> _Work task_
Exactly reproduce all the records, keeping pictures out of the copy.

> _Provided data_
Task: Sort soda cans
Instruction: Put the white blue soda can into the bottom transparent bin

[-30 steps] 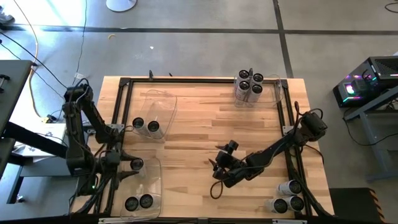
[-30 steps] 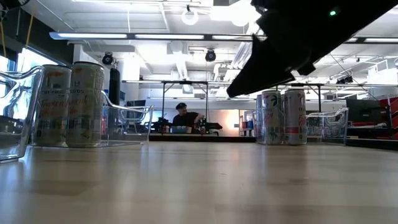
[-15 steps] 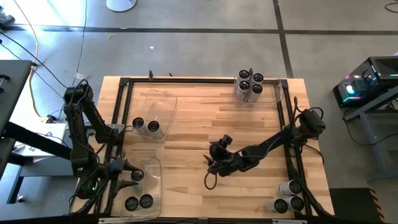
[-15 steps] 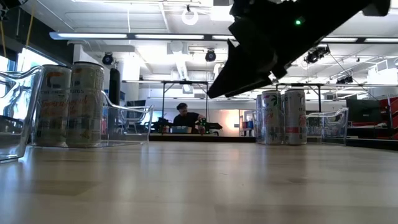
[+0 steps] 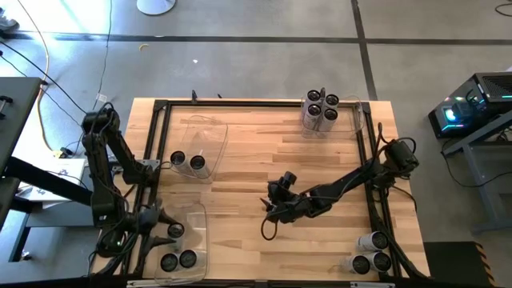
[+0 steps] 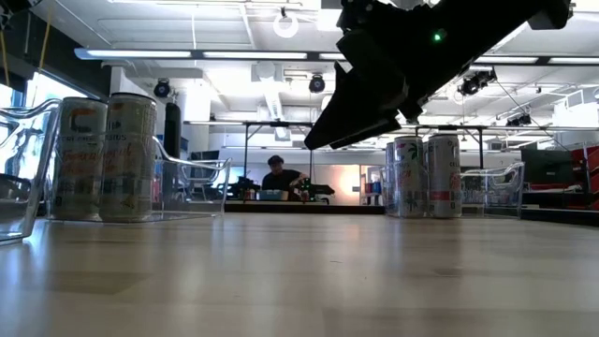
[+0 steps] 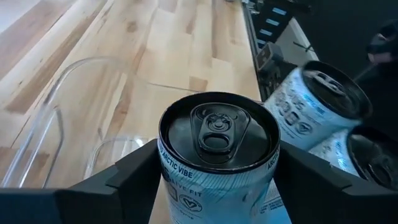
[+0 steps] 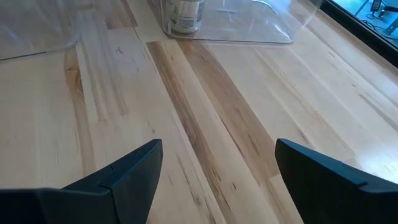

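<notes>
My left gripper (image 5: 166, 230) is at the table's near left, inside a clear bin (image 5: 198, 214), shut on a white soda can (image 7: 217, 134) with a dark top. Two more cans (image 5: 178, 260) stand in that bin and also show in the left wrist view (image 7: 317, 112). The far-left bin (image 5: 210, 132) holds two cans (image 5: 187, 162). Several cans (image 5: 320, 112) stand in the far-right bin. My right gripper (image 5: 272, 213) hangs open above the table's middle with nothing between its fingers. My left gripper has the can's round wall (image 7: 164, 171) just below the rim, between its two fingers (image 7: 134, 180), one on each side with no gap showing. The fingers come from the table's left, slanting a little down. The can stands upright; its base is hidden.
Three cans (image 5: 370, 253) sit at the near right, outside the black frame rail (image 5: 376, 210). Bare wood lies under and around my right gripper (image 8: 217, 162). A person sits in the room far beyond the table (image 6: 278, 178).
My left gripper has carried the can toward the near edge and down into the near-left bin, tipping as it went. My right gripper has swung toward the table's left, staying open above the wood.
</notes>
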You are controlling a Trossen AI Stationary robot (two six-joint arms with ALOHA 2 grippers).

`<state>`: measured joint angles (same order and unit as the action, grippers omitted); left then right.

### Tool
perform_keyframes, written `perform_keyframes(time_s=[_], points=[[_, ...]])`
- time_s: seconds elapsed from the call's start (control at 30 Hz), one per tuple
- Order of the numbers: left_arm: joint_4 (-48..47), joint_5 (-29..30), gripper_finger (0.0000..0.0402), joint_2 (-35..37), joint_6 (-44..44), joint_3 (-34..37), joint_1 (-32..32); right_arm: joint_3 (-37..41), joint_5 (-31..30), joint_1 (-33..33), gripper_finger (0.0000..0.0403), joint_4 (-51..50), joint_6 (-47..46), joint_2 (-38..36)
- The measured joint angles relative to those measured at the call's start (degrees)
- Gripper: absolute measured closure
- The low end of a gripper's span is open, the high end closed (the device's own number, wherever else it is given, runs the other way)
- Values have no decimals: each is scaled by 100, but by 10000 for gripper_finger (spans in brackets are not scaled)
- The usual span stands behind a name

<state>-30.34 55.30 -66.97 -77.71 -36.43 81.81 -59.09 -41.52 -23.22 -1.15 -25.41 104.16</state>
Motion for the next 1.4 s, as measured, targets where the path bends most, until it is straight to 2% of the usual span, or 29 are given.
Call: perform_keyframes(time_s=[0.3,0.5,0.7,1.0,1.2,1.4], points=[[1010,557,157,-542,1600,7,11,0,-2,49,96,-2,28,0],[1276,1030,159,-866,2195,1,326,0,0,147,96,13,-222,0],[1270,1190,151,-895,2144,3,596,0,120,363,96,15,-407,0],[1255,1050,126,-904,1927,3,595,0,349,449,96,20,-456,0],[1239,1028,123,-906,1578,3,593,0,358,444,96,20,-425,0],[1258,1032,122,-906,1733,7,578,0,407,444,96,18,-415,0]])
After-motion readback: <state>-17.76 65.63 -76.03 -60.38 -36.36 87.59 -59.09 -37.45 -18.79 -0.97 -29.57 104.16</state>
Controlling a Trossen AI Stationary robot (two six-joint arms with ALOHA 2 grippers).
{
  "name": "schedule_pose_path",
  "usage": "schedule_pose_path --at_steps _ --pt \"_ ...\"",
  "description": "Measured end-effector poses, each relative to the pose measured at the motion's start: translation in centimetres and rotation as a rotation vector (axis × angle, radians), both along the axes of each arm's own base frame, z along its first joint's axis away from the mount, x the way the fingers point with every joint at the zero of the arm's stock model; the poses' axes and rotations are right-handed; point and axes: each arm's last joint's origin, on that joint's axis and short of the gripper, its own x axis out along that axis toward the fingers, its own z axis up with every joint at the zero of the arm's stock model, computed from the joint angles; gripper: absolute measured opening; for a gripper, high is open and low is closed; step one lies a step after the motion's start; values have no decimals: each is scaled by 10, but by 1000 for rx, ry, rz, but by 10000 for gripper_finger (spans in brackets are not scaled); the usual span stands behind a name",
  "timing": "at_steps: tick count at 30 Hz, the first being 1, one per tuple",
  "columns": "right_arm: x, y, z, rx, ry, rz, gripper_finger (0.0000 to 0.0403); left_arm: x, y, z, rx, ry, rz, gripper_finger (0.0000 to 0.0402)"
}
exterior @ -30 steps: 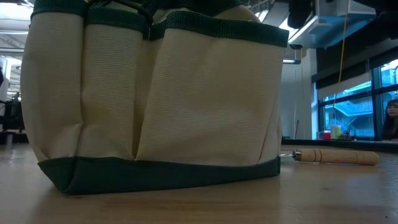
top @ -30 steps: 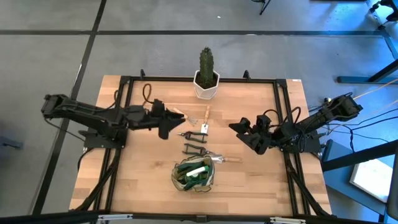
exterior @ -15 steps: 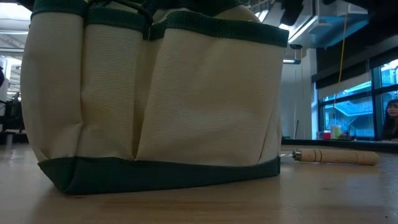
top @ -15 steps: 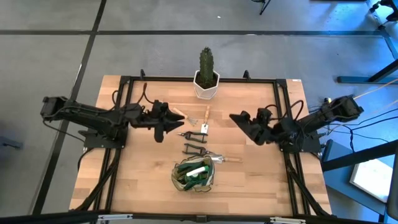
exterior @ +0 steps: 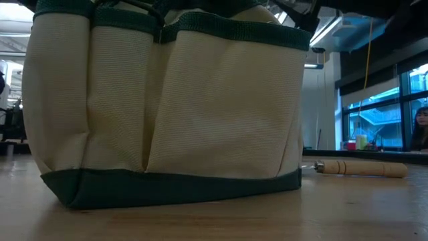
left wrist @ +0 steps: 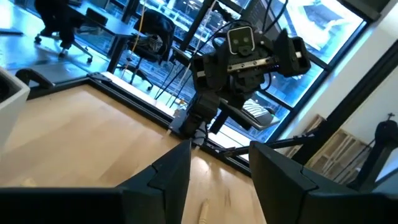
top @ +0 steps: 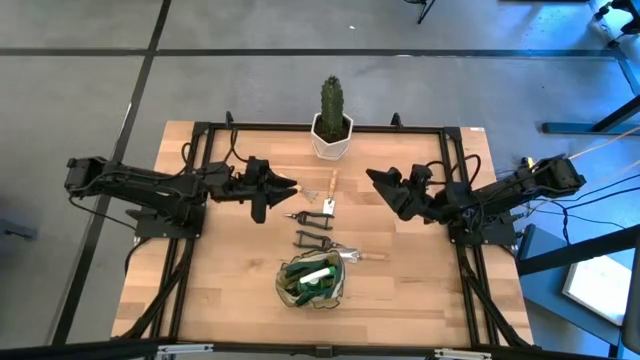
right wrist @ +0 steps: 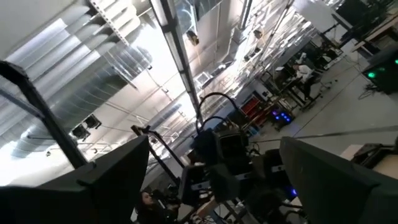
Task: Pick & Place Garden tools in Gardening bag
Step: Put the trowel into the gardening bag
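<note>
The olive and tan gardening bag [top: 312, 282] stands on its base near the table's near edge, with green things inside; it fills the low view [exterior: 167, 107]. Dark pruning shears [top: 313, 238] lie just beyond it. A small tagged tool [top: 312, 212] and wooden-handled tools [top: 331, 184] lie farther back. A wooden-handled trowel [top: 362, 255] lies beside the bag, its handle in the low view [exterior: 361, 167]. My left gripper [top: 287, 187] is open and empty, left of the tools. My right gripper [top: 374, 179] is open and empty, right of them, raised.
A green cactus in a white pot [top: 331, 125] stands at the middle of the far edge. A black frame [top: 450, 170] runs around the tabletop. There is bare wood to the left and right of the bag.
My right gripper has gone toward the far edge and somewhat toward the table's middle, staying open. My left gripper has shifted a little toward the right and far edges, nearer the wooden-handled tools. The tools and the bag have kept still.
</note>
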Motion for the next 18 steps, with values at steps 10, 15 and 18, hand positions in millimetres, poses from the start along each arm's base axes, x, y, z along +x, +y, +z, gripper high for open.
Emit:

> _Exercise result_
Task: Sort soda cans
Instruction: Put the white blue soda can into the bottom transparent bin

[-30 steps] 
[-30 steps] 
[-15 steps] 
[-15 steps] 
[+0 steps] 
[+0 steps] 
[+0 steps] 
[+0 steps] 

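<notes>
My left gripper (image 5: 166, 230) is at the table's near left, inside a clear bin (image 5: 198, 214), shut on a white soda can (image 7: 217, 134) with a dark top. Two more cans (image 5: 178, 260) stand in that bin and also show in the left wrist view (image 7: 317, 112). The far-left bin (image 5: 210, 132) holds two cans (image 5: 187, 162). Several cans (image 5: 320, 112) stand in the far-right bin. My right gripper (image 5: 272, 213) hangs open above the table's middle with nothing between its fingers. My left gripper has the can's round wall (image 7: 164, 171) just below the rim, between its two fingers (image 7: 134, 180), one on each side with no gap showing. The fingers come from the table's left, slanting a little down. The can stands upright; its base is hidden.
Three cans (image 5: 370, 253) sit at the near right, outside the black frame rail (image 5: 376, 210). Bare wood lies under and around my right gripper (image 8: 217, 162). A person sits in the room far beyond the table (image 6: 278, 178).
My left gripper has carried the can toward the near edge and down into the near-left bin, tipping as it went. My right gripper has swung toward the table's left, staying open above the wood.
</notes>
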You are controlling a Trossen AI Stationary robot (two six-joint arms with ALOHA 2 grippers).

`<state>`: measured joint angles (same order and unit as the action, grippers omitted); left then right.

### Tool
perform_keyframes, written `perform_keyframes(time_s=[_], points=[[_, ...]])`
- time_s: seconds elapsed from the call's start (control at 30 Hz), one per tuple
- Order of the numbers: left_arm: joint_4 (-48..47), joint_5 (-29..30), gripper_finger (0.0000..0.0402), joint_2 (-35..37), joint_6 (-44..44), joint_3 (-34..37), joint_1 (-32..32); right_arm: joint_3 (-37..41), joint_5 (-31..30), joint_1 (-33..33), gripper_finger (0.0000..0.0403), joint_4 (-51..50), joint_6 (-47..46), joint_2 (-38..36)
- The measured joint angles relative to those measured at the call's start (degrees)
- Gripper: absolute measured closure
- The low end of a gripper's span is open, the high end closed (the device's own number, wherever else it is given, runs the other way)
- Values have no decimals: each is scaled by 100, but by 10000 for gripper_finger (spans in brackets are not scaled)
- The usual span stands behind a name

<state>-30.34 55.30 -66.97 -77.71 -36.43 81.81 -59.09 -41.52 -23.22 -1.15 -25.41 104.16</state>
Motion for the next 1.4 s, as measured, targets where the path bends most, until it is straight to 2% of the usual span, or 29 are given.
Call: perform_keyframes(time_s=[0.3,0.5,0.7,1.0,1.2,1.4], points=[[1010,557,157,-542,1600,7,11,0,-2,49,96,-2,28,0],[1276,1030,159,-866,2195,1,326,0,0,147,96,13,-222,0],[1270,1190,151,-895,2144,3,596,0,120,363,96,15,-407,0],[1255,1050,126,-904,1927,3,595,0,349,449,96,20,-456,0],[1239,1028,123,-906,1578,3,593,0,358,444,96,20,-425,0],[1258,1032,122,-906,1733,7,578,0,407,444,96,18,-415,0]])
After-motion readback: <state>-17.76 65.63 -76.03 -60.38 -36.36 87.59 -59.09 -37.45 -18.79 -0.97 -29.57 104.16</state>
Controlling a Trossen AI Stationary robot (two six-joint arms with ALOHA 2 grippers).
{
  "name": "schedule_pose_path",
  "usage": "schedule_pose_path --at_steps _ --pt \"_ ...\"",
  "description": "Measured end-effector poses, each relative to the pose measured at the motion's start: translation in centimetres and rotation as a rotation vector (axis × angle, radians), both along the axes of each arm's own base frame, z along its first joint's axis away from the mount, x the way the fingers point with every joint at the zero of the arm's stock model; the poses' axes and rotations are right-handed; point and axes: each arm's last joint's origin, on that joint's axis and short of the gripper, its own x axis out along that axis toward the fingers, its own z axis up with every joint at the zero of the arm's stock model, computed from the joint angles; gripper: absolute measured opening; for a gripper, high is open and low is closed; step one lies a step after the motion's start; values have no decimals: each is scaled by 10, but by 1000 for rx, ry, rz, but by 10000 for gripper_finger (spans in brackets are not scaled); the usual span stands behind a name",
  "timing": "at_steps: tick count at 30 Hz, the first being 1, one per tuple",
  "columns": "right_arm: x, y, z, rx, ry, rz, gripper_finger (0.0000 to 0.0403); left_arm: x, y, z, rx, ry, rz, gripper_finger (0.0000 to 0.0402)"
}
exterior @ -30 steps: 
top @ -30 steps: 
exterior @ -15 steps: 
top @ -15 steps: 
exterior @ +0 steps: 
left wrist @ +0 steps: 
top @ +0 steps: 
right wrist @ +0 steps: 
Task: Pick & Place Garden tools in Gardening bag
Step: Put the trowel into the gardening bag
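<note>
The olive and tan gardening bag [top: 312, 282] stands on its base near the table's near edge, with green things inside; it fills the low view [exterior: 167, 107]. Dark pruning shears [top: 313, 238] lie just beyond it. A small tagged tool [top: 312, 212] and wooden-handled tools [top: 331, 184] lie farther back. A wooden-handled trowel [top: 362, 255] lies beside the bag, its handle in the low view [exterior: 361, 167]. My left gripper [top: 287, 187] is open and empty, left of the tools. My right gripper [top: 374, 179] is open and empty, right of them, raised.
A green cactus in a white pot [top: 331, 125] stands at the middle of the far edge. A black frame [top: 450, 170] runs around the tabletop. There is bare wood to the left and right of the bag.
My right gripper has gone toward the far edge and somewhat toward the table's middle, staying open. My left gripper has shifted a little toward the right and far edges, nearer the wooden-handled tools. The tools and the bag have kept still.
</note>
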Motion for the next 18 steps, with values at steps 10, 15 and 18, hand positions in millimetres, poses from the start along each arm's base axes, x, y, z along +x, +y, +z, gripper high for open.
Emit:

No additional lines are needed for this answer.